[Data entries]
-- -- --

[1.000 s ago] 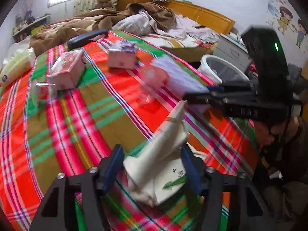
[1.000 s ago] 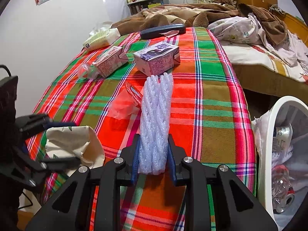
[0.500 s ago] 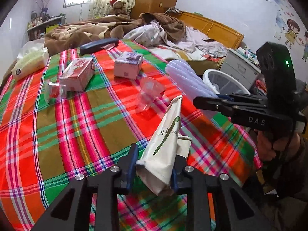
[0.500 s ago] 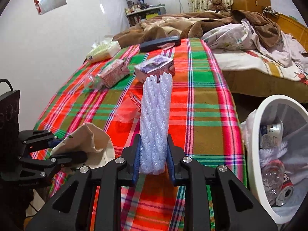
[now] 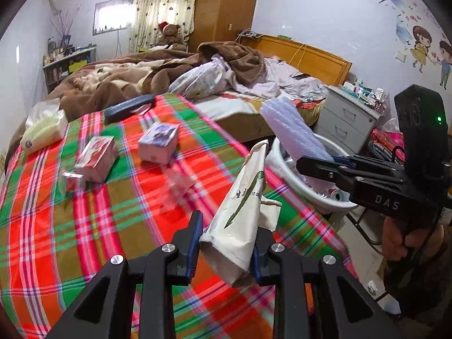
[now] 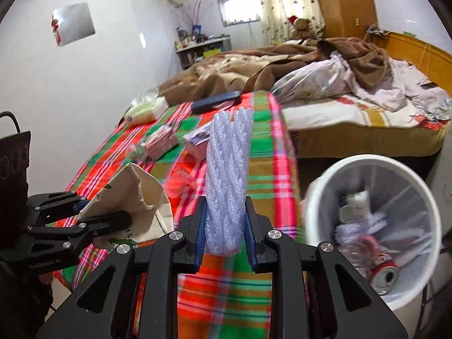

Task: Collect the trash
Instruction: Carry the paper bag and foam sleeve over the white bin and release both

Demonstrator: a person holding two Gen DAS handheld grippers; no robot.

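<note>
Left gripper (image 5: 226, 243): jaws pinched on a cream paper bag (image 5: 243, 212), green print on its side, held clear above the plaid cloth (image 5: 84, 226)

Right gripper (image 6: 224, 226): jaws pressed onto a white foam roll (image 6: 228, 175), which stands up out of them, tilted slightly right, lifted off the cloth

Bin (image 6: 319, 197): white, lined, on the floor just beside the cloth's right edge; a red can (image 6: 384, 274) and crumpled wrappers inside

On the cloth, well apart from both grippers:
- pink carton (image 5: 96, 158), a clear cup just beside it on the left
- purple-white carton (image 5: 159, 141)
- tissue pack (image 5: 42, 132), at the far left edge
- dark blue case (image 5: 128, 108), at the far end

Beyond: bed with a brown blanket (image 5: 135, 70)
</note>
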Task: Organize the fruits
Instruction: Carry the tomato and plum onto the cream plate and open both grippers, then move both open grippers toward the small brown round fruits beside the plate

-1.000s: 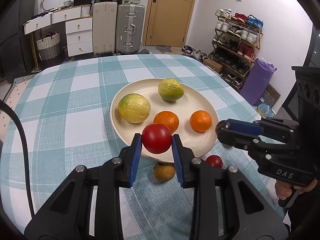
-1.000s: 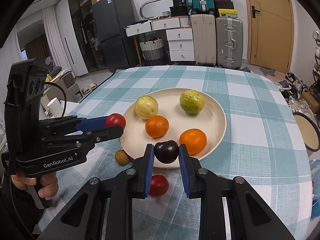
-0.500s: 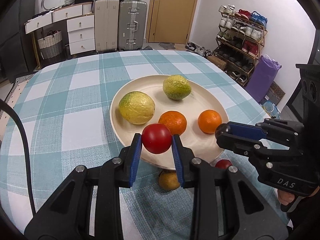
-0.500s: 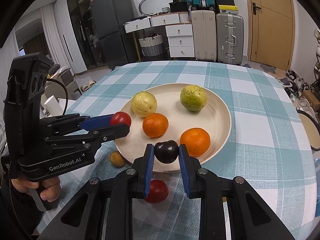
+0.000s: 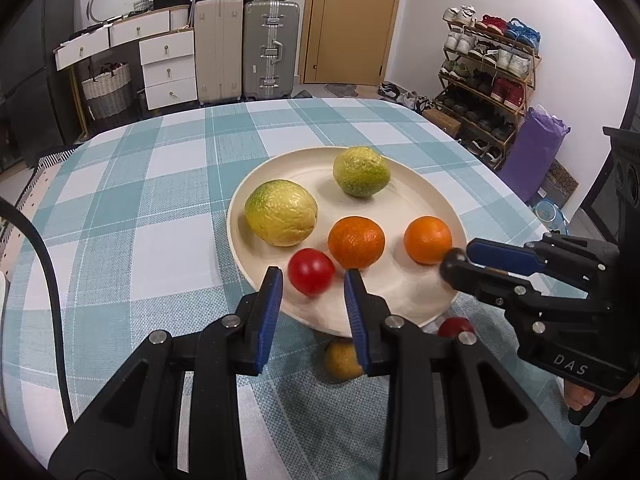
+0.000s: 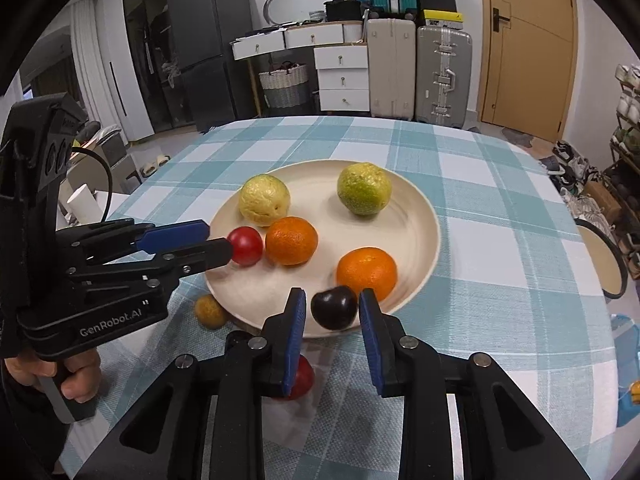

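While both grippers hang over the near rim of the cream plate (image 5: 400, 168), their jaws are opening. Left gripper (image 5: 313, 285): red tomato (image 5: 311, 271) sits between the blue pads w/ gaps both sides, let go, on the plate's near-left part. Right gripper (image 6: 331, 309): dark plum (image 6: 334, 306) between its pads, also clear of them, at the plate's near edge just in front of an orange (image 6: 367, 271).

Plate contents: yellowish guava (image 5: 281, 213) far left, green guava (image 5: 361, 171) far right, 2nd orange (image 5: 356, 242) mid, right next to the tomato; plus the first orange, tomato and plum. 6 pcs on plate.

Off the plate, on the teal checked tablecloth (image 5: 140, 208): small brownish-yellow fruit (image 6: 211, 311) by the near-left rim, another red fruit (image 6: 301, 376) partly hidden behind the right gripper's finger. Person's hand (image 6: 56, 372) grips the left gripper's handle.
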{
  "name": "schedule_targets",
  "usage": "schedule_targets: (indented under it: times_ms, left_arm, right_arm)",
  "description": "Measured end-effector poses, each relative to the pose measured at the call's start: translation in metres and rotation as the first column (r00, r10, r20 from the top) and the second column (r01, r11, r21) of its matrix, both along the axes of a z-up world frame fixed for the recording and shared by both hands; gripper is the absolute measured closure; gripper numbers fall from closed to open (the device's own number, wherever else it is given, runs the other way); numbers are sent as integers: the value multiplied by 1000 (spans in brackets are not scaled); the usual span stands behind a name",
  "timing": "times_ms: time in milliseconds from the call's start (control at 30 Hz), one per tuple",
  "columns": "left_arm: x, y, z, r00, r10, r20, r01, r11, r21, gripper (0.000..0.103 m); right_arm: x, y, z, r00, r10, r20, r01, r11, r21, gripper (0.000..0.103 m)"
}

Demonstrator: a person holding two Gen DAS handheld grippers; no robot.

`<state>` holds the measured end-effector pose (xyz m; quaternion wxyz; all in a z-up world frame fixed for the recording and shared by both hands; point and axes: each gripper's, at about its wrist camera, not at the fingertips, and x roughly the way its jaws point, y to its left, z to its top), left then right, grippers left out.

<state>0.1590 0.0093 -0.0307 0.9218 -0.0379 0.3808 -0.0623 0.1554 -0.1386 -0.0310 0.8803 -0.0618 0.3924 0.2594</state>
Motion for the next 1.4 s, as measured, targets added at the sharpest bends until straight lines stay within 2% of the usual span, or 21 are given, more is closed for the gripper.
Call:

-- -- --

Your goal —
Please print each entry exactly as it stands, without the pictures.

Exercise result —
[1.000 s ago] 
[1.000 s ago] 
[0.500 s ago] 
[0.500 s ago] 
[now] 
[now] 

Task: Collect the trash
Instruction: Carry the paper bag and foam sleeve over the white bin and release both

Demonstrator: a person holding two Gen DAS handheld grippers; no robot.

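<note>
Left gripper (image 5: 226, 243): jaws pinched on a cream paper bag (image 5: 243, 212), green print on its side, held clear above the plaid cloth (image 5: 84, 226)

Right gripper (image 6: 224, 226): jaws pressed onto a white foam roll (image 6: 228, 175), which stands up out of them, tilted slightly right, lifted off the cloth

Bin (image 6: 319, 197): white, lined, on the floor just beside the cloth's right edge; a red can (image 6: 384, 274) and crumpled wrappers inside

On the cloth, well apart from both grippers:
- pink carton (image 5: 96, 158), a clear cup just beside it on the left
- purple-white carton (image 5: 159, 141)
- tissue pack (image 5: 42, 132), at the far left edge
- dark blue case (image 5: 128, 108), at the far end

Beyond: bed with a brown blanket (image 5: 135, 70)
</note>
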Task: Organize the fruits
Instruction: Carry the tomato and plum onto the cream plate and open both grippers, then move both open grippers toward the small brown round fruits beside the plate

-1.000s: 
-1.000s: 
-0.500s: 
-0.500s: 
+0.000s: 
+0.000s: 

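While both grippers hang over the near rim of the cream plate (image 5: 400, 168), their jaws are opening. Left gripper (image 5: 313, 285): red tomato (image 5: 311, 271) sits between the blue pads w/ gaps both sides, let go, on the plate's near-left part. Right gripper (image 6: 331, 309): dark plum (image 6: 334, 306) between its pads, also clear of them, at the plate's near edge just in front of an orange (image 6: 367, 271).

Plate contents: yellowish guava (image 5: 281, 213) far left, green guava (image 5: 361, 171) far right, 2nd orange (image 5: 356, 242) mid, right next to the tomato; plus the first orange, tomato and plum. 6 pcs on plate.

Off the plate, on the teal checked tablecloth (image 5: 140, 208): small brownish-yellow fruit (image 6: 211, 311) by the near-left rim, another red fruit (image 6: 301, 376) partly hidden behind the right gripper's finger. Person's hand (image 6: 56, 372) grips the left gripper's handle.
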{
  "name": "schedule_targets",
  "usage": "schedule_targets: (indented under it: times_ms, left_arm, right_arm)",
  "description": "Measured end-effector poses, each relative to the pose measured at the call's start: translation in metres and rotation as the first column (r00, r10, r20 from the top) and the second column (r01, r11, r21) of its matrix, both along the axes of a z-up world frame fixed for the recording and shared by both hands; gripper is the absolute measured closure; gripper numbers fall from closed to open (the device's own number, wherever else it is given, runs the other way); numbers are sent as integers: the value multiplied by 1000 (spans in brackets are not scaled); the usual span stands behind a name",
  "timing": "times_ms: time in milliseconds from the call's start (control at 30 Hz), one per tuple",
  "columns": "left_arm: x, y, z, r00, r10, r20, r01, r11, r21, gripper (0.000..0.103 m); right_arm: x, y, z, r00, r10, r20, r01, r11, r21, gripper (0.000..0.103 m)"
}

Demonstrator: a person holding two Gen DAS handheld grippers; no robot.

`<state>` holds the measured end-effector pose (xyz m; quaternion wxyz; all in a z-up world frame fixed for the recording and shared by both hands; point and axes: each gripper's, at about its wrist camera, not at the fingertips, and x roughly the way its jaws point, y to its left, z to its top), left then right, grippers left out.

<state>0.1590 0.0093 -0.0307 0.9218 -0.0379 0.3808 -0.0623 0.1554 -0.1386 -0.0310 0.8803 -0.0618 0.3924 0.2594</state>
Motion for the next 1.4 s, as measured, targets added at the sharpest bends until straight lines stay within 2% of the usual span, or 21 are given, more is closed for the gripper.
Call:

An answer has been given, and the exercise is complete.